Chai needs data to run the example prediction in chai-lab/example/msas/predict_with_msas.py.py. Since Leonardo compute nodes have no access to the internet, one has to download the necessary files before-hand. The required files are:
-
conformers:
mkdir data/input
cd data/input
wget https://chaiassets.com/chai1-inference-depencencies/conformers_v1.apkl
-
esm:
# pwd -> /path/to/data/input
mkdir esm
cd esm
wget https://chaiassets.com/chai1-inference-depencencies/esm2/traced_sdpa_esm2_t36_3B_UR50D_fp16.pt
-
the model:
# pwd -> /path/to/data/input
mkdir model_v2
cd model_v2
wget https://chaiassets.com/chai1-inference-depencencies/models_v2/feature_embedding.pt
wget https://chaiassets.com/chai1-inference-depencencies/models_v2/bond_loss_input_proj.pt
wget https://chaiassets.com/chai1-inference-depencencies/models_v2/token_embedder.pt
wget https://chaiassets.com/chai1-inference-depencencies/models_v2/trunk.pt
wget https://chaiassets.com/chai1-inference-depencencies/models_v2/diffusion_module.pt
wget https://chaiassets.com/chai1-inference-depencencies/models_v2/confidence_head.pt
How to find the missing file URL
If additional data needs to be downloaded, the approach is the following:
- Read the traceback and find the function call before
download_if_not_exists - In the source code, search for the line in which this method is called on a
paths object - Check the URL used and download from there. Usually some hint on the file name are in the traceback while the URLs are in the source code.
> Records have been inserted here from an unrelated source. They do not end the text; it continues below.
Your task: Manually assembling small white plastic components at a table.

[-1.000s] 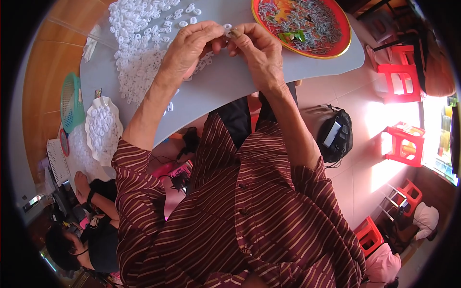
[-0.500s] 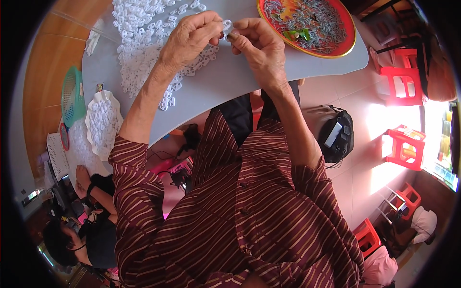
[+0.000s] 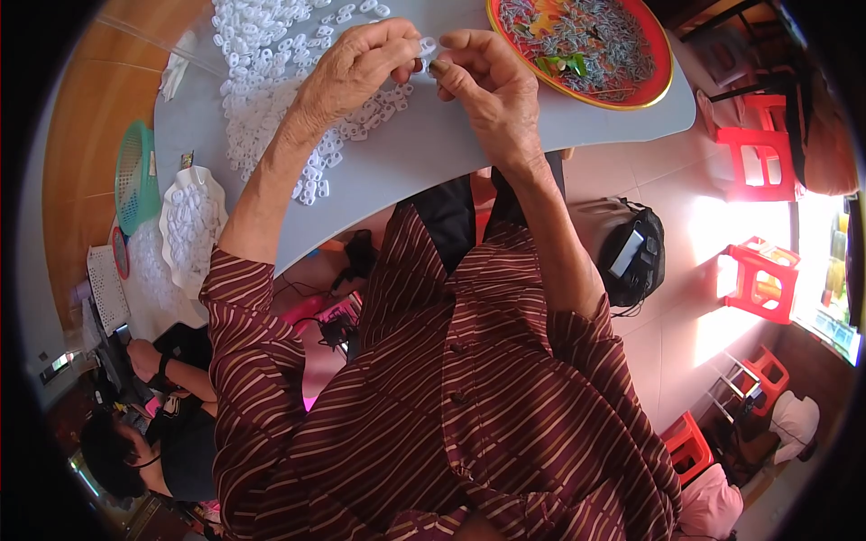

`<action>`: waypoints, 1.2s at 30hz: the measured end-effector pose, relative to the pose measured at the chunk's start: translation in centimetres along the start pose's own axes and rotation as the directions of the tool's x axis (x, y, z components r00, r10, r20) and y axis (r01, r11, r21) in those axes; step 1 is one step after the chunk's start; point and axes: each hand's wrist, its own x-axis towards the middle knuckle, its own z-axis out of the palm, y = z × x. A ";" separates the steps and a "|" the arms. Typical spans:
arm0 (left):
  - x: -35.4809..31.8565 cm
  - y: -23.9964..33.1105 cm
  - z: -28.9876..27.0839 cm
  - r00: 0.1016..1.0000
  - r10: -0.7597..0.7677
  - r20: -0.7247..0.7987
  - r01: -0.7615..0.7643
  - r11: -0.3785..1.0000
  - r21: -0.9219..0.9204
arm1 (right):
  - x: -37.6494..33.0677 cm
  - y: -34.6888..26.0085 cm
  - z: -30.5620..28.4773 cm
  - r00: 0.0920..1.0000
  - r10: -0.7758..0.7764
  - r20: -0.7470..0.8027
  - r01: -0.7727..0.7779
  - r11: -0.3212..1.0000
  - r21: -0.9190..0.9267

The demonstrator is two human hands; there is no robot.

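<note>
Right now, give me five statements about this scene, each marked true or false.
1. A green leaf lies in the round red tray. True.
2. The left hand grips a spoon. False: a small white plastic piece is at its fingertips.
3. The scalloped white dish is empty. False: it holds many white pieces.
4. Loose white plastic parts lie left of the tray. True.
5. The green mesh basket is at the picture's right. False: it is at the left.

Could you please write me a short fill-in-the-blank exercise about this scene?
The small part between the left hand and the right hand is ____ in colour.
The round tray stands to the ____ of the heaped parts on the table.
The plastic stools on the tiled floor are coloured ____.
Missing words: white; right; red.
</note>
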 end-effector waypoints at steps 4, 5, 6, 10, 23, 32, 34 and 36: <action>-0.1 0.4 0.1 1.000 -0.016 0.016 0.016 1.000 0.001 | 0.0 -0.1 0.0 1.000 0.003 0.009 -0.003 1.000 -0.013; -0.1 0.4 0.1 1.000 -0.015 0.023 0.014 1.000 0.007 | 0.0 -0.1 0.0 1.000 -0.002 0.015 0.002 1.000 -0.026; 0.0 0.4 0.1 1.000 -0.014 0.023 0.014 1.000 0.006 | 0.0 -0.1 0.0 1.000 -0.002 0.015 0.002 1.000 -0.026; 0.1 0.5 0.0 0.993 0.000 0.122 -0.008 0.998 0.065 | -0.1 0.0 -0.1 1.000 0.001 0.012 -0.001 0.999 -0.034; -1.6 -0.5 3.5 0.960 0.073 -0.272 -0.079 0.997 -0.009 | 0.0 0.0 0.0 0.999 0.026 0.019 -0.024 0.998 -0.063; -1.8 -0.4 3.3 0.954 0.072 -0.291 -0.074 0.997 0.003 | -0.2 0.5 0.2 0.996 -0.043 0.075 0.058 0.978 -0.199; -1.8 -0.6 3.4 0.955 0.075 -0.288 -0.076 0.997 0.006 | -0.2 0.5 0.2 0.997 -0.037 0.072 0.050 0.981 -0.189; -1.9 -0.9 3.4 0.956 0.078 -0.284 -0.078 0.997 0.011 | -0.2 0.4 0.3 0.997 -0.031 0.069 0.043 0.983 -0.178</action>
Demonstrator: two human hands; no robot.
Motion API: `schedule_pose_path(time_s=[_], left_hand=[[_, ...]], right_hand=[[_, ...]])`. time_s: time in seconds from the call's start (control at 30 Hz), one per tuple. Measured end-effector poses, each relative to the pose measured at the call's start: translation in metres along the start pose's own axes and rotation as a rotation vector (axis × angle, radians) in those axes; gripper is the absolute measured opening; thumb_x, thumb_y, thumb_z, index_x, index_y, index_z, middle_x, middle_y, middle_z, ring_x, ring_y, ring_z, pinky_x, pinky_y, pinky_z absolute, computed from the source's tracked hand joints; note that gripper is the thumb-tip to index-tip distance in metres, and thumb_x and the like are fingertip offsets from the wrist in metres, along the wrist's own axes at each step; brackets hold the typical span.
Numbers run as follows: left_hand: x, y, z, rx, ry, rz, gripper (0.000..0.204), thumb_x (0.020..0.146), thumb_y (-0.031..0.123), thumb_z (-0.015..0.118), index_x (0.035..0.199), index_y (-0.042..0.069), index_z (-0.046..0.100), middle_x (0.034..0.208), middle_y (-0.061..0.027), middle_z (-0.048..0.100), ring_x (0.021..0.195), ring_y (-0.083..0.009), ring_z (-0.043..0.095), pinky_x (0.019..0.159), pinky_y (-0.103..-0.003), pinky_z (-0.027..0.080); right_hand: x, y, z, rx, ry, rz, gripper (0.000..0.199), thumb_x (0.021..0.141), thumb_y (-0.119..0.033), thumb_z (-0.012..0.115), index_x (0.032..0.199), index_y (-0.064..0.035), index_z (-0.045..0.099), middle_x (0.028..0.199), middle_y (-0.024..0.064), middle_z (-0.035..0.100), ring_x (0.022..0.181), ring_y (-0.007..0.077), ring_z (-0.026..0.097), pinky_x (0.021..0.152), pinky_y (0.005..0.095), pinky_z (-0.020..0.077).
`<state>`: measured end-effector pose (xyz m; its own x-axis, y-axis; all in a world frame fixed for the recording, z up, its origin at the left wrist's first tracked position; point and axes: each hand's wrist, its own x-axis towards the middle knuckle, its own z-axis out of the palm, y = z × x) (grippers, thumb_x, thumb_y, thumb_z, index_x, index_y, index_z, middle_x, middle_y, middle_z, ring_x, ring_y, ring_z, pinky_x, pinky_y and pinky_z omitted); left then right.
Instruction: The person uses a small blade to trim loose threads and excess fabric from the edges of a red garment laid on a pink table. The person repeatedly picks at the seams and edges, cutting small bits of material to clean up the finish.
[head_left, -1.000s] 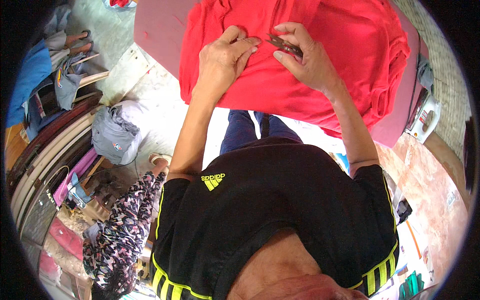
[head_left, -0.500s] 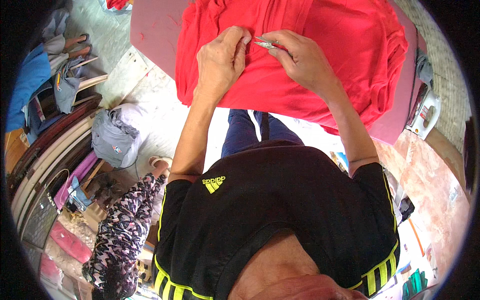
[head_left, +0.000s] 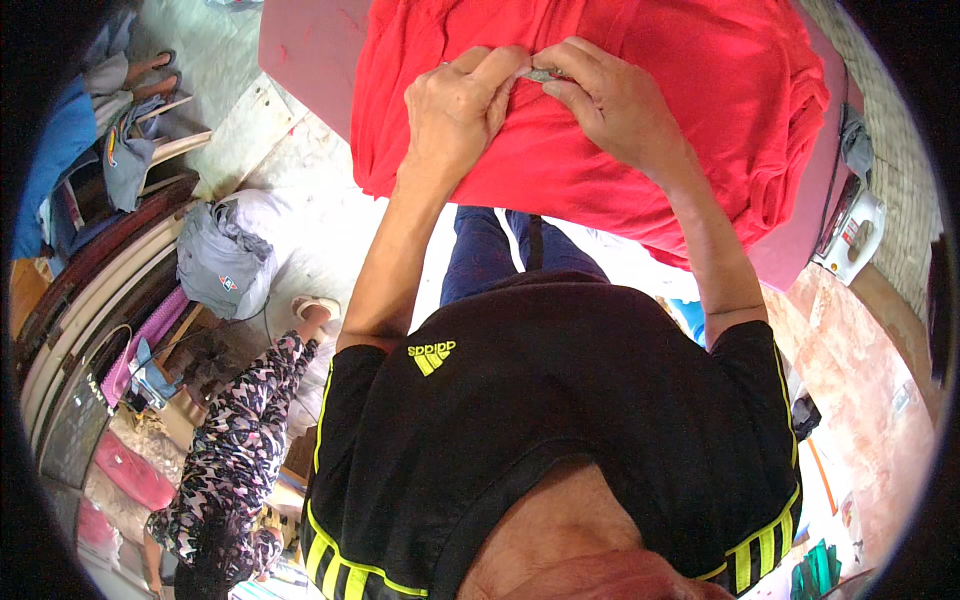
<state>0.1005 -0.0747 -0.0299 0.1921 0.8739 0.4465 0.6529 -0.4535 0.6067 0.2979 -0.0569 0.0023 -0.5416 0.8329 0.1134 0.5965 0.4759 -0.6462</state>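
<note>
A wide pile of red cloth lies in front of me on a dull pink table. My right hand is closed around small metal thread snips, their blades pointing left. My left hand rests over the cloth with thumb and fingers pinched together. The blade tips meet the left fingertips, or come very close to them. Whatever sits in the left pinch is too small or hidden to make out. Both hands are near the far middle of the cloth.
The pink table top shows at the left, with bits of red thread. A white iron stands off its right edge. On the left are a grey cloth bundle, stacked boards and a person in patterned clothes.
My hands have come together: the snips' blades, apart from the left fingers before, now reach them. Both hands have shifted slightly up and right. The person at the left has moved an arm.
</note>
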Motion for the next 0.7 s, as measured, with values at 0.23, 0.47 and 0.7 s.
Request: schedule_pose_path(time_s=[0.23, 0.47, 0.7], left_hand=[[0.004, 0.004, -0.017, -0.256, 0.052, -0.2, 0.003, 0.094, 0.002, 0.06, 0.096, 0.004, 0.061, 0.077, -0.0102, 0.066, 0.067, -0.0207, 0.066, 0.062, -0.031, 0.051], [-0.02, 0.005, -0.102, -0.398, -0.492, -0.237, 0.021, 0.082, 0.001, 0.074, 0.103, 0.001, 0.07, 0.09, -0.0125, 0.068, 0.074, -0.0202, 0.066, 0.064, -0.03, 0.052], [-0.007, -0.001, -0.049, -0.262, -0.282, -0.178, 0.03, 0.078, 0.005, 0.077, 0.107, 0.004, 0.07, 0.097, -0.0134, 0.065, 0.078, -0.0252, 0.065, 0.067, -0.034, 0.053]], right_hand=[[0.005, 0.01, -0.006, 0.029, -0.087, 0.006, 0.024, 0.094, -0.023, 0.061, 0.116, -0.0134, 0.06, 0.099, 0.0103, 0.068, 0.092, 0.032, 0.068, 0.075, 0.0439, 0.0552], [0.002, 0.01, -0.001, 0.332, 0.067, 0.086, 0.026, 0.09, -0.011, 0.073, 0.115, -0.0092, 0.064, 0.087, -0.0007, 0.069, 0.082, 0.004, 0.061, 0.073, 0.0239, 0.0493], [0.004, 0.004, 0.014, 0.199, 0.128, 0.16, 0.019, 0.087, -0.02, 0.073, 0.102, -0.0123, 0.063, 0.077, 0.0071, 0.069, 0.071, 0.0245, 0.071, 0.061, 0.0368, 0.0529]])
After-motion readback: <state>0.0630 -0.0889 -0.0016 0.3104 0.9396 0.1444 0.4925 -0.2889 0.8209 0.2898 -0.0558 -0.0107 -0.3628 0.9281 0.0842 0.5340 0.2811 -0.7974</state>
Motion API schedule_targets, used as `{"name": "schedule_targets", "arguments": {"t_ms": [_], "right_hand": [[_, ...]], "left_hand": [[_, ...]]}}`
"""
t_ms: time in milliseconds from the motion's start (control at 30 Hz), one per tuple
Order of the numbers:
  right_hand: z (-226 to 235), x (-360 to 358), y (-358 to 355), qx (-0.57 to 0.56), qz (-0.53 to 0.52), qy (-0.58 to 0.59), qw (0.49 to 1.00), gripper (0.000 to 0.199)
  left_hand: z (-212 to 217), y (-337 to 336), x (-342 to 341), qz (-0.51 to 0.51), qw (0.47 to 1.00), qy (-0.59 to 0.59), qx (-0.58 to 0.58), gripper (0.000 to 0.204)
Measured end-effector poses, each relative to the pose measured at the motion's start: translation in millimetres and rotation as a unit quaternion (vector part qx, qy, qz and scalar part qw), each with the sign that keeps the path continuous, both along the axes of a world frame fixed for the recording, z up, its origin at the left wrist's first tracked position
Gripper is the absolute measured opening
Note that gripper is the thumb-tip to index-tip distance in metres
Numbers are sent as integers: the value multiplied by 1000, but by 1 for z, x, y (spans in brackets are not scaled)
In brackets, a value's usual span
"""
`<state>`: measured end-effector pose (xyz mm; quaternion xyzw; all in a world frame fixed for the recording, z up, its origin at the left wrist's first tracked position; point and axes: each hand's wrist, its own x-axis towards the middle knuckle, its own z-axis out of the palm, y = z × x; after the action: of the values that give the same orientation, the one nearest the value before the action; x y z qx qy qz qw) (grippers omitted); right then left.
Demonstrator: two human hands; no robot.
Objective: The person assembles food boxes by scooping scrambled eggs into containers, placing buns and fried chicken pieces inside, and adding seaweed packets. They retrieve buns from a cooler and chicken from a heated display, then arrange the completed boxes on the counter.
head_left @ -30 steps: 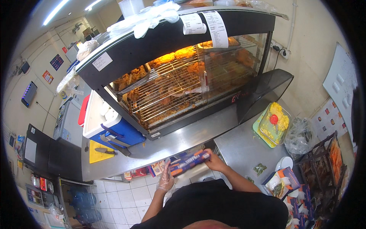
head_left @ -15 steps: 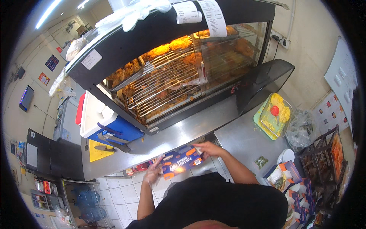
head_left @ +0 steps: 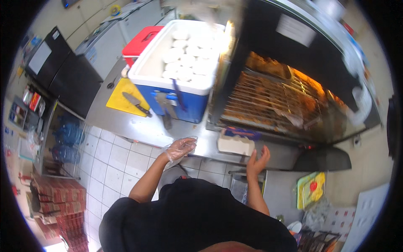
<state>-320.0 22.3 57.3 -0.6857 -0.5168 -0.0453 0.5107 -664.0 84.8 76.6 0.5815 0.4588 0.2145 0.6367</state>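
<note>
An opened cardboard box (head_left: 236, 144) with a pale inside and a purple lid stands on the steel counter, in front of the heated display cabinet. My right hand (head_left: 257, 161), bare, is at the box's right front corner with its fingers apart; whether it touches the box I cannot tell. To the left of the box, over the counter's front edge, my left hand (head_left: 181, 148) wears a clear plastic glove. Its fingers are stretched out and hold nothing.
A blue cooler (head_left: 172, 101) full of round white bundles (head_left: 187, 59) stands behind my left hand. Left of it, a knife (head_left: 135, 103) lies on a yellow cutting board (head_left: 121, 97). The display cabinet (head_left: 277, 98) holds fried food on racks. A tray of yellow food (head_left: 310, 191) sits at right.
The box has gone from between my two hands onto the counter, and now stands open. Both hands have let go of it. My view has swung left, bringing the cooler's contents into sight.
</note>
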Motion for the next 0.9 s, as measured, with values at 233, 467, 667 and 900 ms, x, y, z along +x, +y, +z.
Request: {"name": "schedule_targets", "arguments": {"t_ms": [233,467,667,900], "right_hand": [[187,-218,129,139,459,-101,872,26],[185,-301,407,-202,420,-125,876,54],[126,-335,453,-375,364,-364,771,84],[146,-309,456,-377,393,-227,807,83]], "left_hand": [[-21,37,-115,-72,997,22,-23,47],[-40,71,-141,-133,986,-53,-88,48],[-44,68,-158,-71,992,-71,-70,43],[-41,77,-147,-170,985,7,-21,51]]}}
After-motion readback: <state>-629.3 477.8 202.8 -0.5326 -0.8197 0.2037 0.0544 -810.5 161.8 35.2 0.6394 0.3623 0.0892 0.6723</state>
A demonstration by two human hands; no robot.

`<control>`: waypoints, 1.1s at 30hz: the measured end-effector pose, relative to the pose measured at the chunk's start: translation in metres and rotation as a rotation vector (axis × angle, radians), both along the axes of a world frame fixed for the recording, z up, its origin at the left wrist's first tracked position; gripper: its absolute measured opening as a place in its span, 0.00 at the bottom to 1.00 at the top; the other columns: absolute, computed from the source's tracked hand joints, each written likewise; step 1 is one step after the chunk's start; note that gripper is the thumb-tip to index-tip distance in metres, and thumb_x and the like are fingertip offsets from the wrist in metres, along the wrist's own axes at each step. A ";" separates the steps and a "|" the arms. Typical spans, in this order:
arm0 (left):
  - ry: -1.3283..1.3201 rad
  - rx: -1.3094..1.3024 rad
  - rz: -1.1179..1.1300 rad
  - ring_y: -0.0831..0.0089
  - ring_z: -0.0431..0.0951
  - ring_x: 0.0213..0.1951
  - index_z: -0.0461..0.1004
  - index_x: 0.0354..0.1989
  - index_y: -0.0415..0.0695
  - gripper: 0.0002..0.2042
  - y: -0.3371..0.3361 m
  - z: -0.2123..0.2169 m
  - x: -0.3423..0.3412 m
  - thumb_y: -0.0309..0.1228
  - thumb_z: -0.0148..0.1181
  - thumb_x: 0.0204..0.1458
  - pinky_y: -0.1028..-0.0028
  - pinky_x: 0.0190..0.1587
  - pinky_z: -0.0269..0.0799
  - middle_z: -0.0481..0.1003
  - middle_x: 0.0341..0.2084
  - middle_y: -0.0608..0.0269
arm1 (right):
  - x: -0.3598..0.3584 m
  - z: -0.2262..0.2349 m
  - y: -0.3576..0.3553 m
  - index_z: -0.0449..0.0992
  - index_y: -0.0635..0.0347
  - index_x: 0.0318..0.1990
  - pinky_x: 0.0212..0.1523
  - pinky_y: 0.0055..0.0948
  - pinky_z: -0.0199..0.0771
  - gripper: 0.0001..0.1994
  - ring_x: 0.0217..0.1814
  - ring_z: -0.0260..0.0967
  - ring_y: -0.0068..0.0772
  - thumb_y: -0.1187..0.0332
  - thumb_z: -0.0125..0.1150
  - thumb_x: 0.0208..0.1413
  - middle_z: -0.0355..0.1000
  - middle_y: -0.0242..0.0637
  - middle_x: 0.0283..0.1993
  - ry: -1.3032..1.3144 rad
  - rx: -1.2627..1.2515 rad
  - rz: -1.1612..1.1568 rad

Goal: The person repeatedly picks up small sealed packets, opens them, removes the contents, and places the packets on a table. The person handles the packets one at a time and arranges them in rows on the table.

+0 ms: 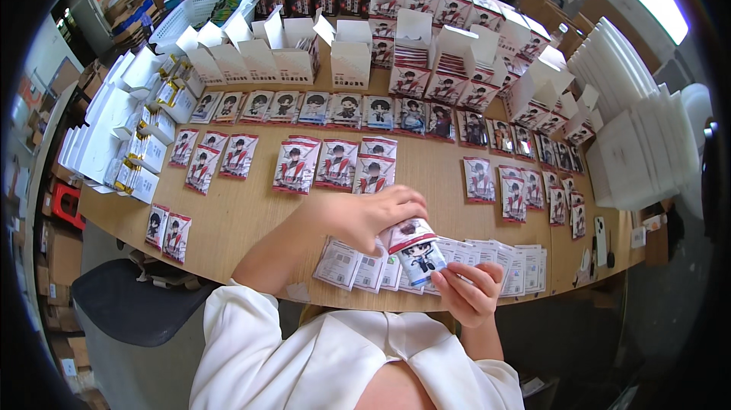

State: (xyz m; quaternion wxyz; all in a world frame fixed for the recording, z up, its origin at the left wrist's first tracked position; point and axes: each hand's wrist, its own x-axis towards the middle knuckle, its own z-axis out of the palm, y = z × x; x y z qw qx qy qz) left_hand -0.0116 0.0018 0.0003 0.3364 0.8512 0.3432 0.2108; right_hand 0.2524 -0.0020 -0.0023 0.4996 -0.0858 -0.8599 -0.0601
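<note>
"How much is shown done on the table [430, 166]?"
"Some boxes [410, 81] are stocked already; rows of packets [378, 113] are left unboxed"
"And the grip?"
"By left hand [371, 216] and right hand [470, 293], a red-and-white packet [412, 232] and a blue-and-white packet [420, 261] are gripped above the near edge, not yet placed"

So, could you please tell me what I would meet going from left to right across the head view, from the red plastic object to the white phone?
Red plastic object → near-left pair of packets → left hand → held blue-and-white packet → right hand → white phone.
</note>
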 end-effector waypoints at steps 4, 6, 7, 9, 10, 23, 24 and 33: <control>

The final directory structure should be:
├── chai-lab
│ └── examples
│ └── msas
├── data
│ ├── input
│ │ ├── esm
│ │ └── models_v2
│ └── output
└── chai1
└── bin
└── activate
Now, modify the output dir in the example script:
output_dir = Path(“/path/to/data/output”) #previously: tmp_dir / “outputs”
Finally, the test can be run as:
srun -A ACCOUNT_NAME -p boost_usr_prod -t 0:30:00 –gres=gpu:1 -N 1 -n 8 –pty /bin/bash # enter interactive session
ml python/3.11.7
ml cuda/12.6
. ./chai1/bin/activate # activating venv
CHAI_DOWNLOADS_DIR=./data/input python ./chai-lab/examples/msas/predict_with_msas.py
In the last line, we instruct the Chai runtime where to find the downloaded data. This example might take some minutes.